§ **Required work**
For the entries below, count the lines containing "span" and give only that number.

§ **Exercise input**
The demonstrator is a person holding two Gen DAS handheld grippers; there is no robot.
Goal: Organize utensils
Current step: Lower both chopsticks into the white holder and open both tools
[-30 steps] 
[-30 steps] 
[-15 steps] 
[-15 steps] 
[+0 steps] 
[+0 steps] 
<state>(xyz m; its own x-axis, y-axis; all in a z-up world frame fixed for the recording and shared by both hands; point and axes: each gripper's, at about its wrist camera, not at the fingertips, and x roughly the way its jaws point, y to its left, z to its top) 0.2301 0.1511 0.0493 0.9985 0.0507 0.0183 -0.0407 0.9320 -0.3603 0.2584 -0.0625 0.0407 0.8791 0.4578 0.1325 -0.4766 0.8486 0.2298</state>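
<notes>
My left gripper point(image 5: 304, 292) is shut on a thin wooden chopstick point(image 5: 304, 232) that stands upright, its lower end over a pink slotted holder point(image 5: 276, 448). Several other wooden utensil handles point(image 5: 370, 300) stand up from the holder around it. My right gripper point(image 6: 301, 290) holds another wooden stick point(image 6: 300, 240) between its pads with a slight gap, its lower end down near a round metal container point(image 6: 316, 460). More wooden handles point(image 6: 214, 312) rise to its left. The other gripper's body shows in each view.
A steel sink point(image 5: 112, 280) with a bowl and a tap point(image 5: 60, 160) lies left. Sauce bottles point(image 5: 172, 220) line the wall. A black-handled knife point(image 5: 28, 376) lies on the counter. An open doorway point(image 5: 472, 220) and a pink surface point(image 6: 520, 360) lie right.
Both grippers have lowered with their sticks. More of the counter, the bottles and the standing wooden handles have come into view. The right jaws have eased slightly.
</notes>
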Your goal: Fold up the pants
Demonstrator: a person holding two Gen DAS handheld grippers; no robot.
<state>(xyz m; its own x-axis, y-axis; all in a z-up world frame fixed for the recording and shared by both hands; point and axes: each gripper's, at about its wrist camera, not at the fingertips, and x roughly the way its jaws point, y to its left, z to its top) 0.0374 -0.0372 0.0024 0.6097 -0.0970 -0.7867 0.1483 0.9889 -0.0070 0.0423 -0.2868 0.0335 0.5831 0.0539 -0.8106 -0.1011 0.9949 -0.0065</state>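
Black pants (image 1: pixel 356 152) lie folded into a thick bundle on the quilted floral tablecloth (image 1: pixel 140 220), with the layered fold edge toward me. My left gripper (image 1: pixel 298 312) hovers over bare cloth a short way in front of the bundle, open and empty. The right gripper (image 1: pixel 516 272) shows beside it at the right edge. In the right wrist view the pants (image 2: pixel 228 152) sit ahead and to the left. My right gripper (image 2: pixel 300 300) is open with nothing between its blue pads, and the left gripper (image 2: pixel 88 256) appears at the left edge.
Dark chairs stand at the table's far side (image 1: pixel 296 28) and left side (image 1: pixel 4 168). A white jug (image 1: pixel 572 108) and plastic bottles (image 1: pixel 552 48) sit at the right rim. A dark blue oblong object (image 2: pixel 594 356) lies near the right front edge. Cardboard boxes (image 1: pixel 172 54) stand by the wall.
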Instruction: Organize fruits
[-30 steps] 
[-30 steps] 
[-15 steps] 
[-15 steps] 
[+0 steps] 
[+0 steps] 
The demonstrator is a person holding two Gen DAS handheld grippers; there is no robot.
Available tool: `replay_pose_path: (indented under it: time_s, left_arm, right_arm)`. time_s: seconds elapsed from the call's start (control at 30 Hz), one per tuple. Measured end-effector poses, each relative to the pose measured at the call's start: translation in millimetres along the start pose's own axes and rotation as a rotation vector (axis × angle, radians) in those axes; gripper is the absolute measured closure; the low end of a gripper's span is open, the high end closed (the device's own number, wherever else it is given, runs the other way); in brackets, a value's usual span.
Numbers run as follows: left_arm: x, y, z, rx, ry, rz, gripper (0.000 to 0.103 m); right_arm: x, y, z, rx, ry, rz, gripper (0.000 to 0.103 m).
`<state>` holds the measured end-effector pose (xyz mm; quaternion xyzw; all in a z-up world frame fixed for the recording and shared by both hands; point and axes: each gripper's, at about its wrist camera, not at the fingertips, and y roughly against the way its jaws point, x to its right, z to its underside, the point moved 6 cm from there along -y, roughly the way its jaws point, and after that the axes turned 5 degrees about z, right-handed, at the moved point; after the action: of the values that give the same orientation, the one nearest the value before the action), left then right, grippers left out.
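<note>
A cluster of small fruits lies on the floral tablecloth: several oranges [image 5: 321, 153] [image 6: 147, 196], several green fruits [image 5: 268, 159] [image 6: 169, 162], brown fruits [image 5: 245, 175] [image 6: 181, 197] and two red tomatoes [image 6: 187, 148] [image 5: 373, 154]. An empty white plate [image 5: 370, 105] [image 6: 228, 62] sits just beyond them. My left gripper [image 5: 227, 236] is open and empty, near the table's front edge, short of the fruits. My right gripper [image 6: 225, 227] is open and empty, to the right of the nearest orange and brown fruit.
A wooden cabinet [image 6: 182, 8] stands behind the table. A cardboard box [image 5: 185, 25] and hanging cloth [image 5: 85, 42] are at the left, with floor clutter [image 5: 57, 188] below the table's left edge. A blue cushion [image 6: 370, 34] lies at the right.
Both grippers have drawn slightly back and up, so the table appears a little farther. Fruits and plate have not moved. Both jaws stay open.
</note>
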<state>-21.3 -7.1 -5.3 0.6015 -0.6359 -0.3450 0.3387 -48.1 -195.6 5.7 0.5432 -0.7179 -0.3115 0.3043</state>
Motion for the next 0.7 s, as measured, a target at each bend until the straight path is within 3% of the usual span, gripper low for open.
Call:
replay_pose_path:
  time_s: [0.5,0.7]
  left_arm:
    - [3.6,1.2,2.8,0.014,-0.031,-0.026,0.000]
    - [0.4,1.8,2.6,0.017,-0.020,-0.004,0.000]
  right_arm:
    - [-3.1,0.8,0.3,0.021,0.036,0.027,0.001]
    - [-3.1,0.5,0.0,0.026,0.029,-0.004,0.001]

§ **Output for this task**
2